How to perform Set transformations on RDD's wi

2019-09-16 06:15发布

问题:

I have two RDDs. One RDD is of type RDD[(String, String, String)] and the second RDD is of type RDD[(String, String, String, String, String)]. Whenever I try to perform operations like union, intersection, etc, I get the error :-

error: type mismatch;
found: org.apache.spark.rdd.RDD[(String, String, String, String,String, String)]
required: org.apache.spark.rdd.RDD[(String, String, String)]
   uid.union(uid1).first()

How can I perform the set operations in this case? If set operations are not possible at all, what can I do to get the same result as set operations without having the type mismatch problem?

EDIT:

Here's a sample of the first lines from both the RDDs :

(" p69465323_serv80i"," 7 "," fb_406423006398063"," guest_861067032060185_android"," fb_100000829486587"," fb_100007900293502") 

(fb_100007609418328,-795000,r316079113_serv60i) 

回答1:

Several operations require two RDDs to have the same type.

Let's take union for example: union basically concatenates two RDDs. As you can imagine it would be unsound to concatenate the following:

RDD1
(1, 2)
(3, 4)

RDD2
(5, 6, "string1")
(7, 8, "string2")

As you see, RDD2 has one extra column.
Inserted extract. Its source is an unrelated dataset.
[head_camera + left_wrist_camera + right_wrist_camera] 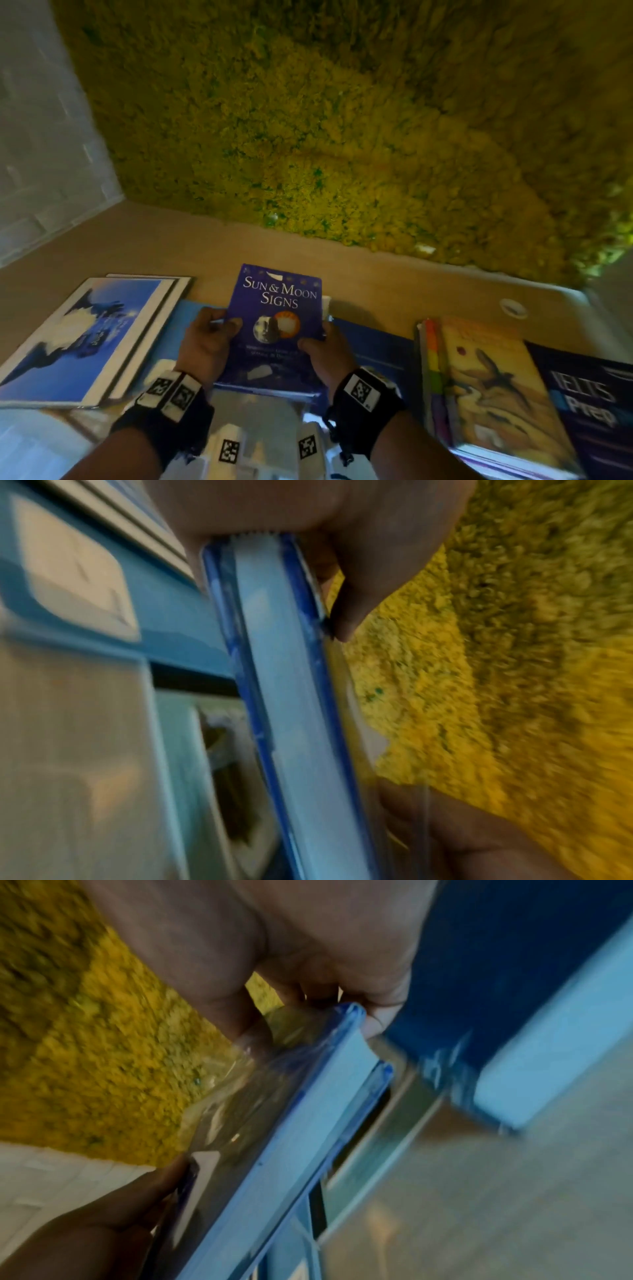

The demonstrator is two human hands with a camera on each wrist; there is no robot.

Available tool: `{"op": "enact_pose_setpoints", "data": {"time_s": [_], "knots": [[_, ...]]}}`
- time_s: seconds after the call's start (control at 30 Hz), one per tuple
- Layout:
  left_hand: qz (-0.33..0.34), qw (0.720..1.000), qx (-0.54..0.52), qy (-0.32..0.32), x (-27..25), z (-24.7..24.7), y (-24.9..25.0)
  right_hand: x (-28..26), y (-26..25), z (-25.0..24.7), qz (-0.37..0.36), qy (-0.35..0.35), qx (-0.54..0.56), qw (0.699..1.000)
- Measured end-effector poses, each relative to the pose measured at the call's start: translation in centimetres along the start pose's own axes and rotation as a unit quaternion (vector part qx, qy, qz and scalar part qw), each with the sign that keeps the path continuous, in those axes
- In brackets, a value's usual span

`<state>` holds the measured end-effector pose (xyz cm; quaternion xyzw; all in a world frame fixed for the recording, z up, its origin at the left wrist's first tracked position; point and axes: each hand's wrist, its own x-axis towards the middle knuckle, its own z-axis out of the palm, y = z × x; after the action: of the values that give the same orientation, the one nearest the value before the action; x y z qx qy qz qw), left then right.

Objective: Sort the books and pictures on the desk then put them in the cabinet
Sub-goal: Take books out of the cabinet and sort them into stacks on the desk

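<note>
Both hands, left and right, grip one blue book at lower centre, thumbs on its cover; two pictures lower left.

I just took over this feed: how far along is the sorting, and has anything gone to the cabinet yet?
Partly sorted: pictures are stacked at left, books piled at right on the desk. In hand: left hand and right hand grip the Sun & Moon Signs book. Left: place it, then move everything; no cabinet is in view.
</note>
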<state>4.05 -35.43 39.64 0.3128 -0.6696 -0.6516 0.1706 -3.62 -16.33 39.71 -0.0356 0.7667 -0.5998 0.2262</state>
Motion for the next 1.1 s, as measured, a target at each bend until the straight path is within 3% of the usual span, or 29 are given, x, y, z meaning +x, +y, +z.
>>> {"op": "enact_pose_setpoints", "data": {"time_s": [0.13,0.3,0.5,0.67,1.1], "knots": [[0.004,0.995,-0.032,-0.091,-3.4,9.1,0.8,-0.8,0.6,-10.3,-0.032,0.101,-0.041,0.994],[-0.011,0.978,-0.046,-0.205,-9.6,20.8,1.5,-5.4,1.3,-23.2,-0.056,0.177,-0.090,0.979],[0.029,0.967,0.041,-0.251,-14.1,29.5,1.5,-8.7,4.1,-32.7,-0.012,0.239,-0.083,0.967],[0.081,0.935,0.155,-0.308,-14.6,32.2,-1.2,-8.6,7.2,-34.3,0.028,0.220,-0.118,0.968],[0.112,0.955,0.087,-0.259,-15.8,32.6,-2.0,-6.4,8.6,-34.0,0.025,0.173,-0.014,0.985]]}}
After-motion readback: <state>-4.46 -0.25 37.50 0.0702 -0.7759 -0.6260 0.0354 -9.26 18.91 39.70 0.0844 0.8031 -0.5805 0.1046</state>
One thing that you can do, is work on RDD1 to that its schema matches that of RDD2, for example by adding a default value:

RDD1
(1, 2)
(3, 4)

RDD1 (AMENDED)
(1, 2, "default")
(3, 4, "default")

RDD2
(5, 6, "string1")
(7, 8, "string2")

UNION
(1, 2, "default")
(3, 4, "default")
(5, 6, "string1")
(7, 8, "string2")

You can achieve this with the following code:

val sc: SparkContext = ??? // your SparkContext

val rdd1: RDD[(Int, Int)] =
  sc.parallelize(Seq((1, 2), (3, 4)))

val rdd2: RDD[(Int, Int, String)] =
  sc.parallelize(Seq((5, 6, "string1"), (7, 8, "string2")))

val amended: RDD[(Int, Int, String)] =
  rdd1.map(pair => (pair._1, pair._2, "default"))

val union: RDD[(Int, Int, String)] =
  amended.union(rdd2)

If you know print the contents

union.foreach(println)

you will get what we ended up having in the above example.

Of course, the exact semantics of how you want the two RDDs to match depend on your problem.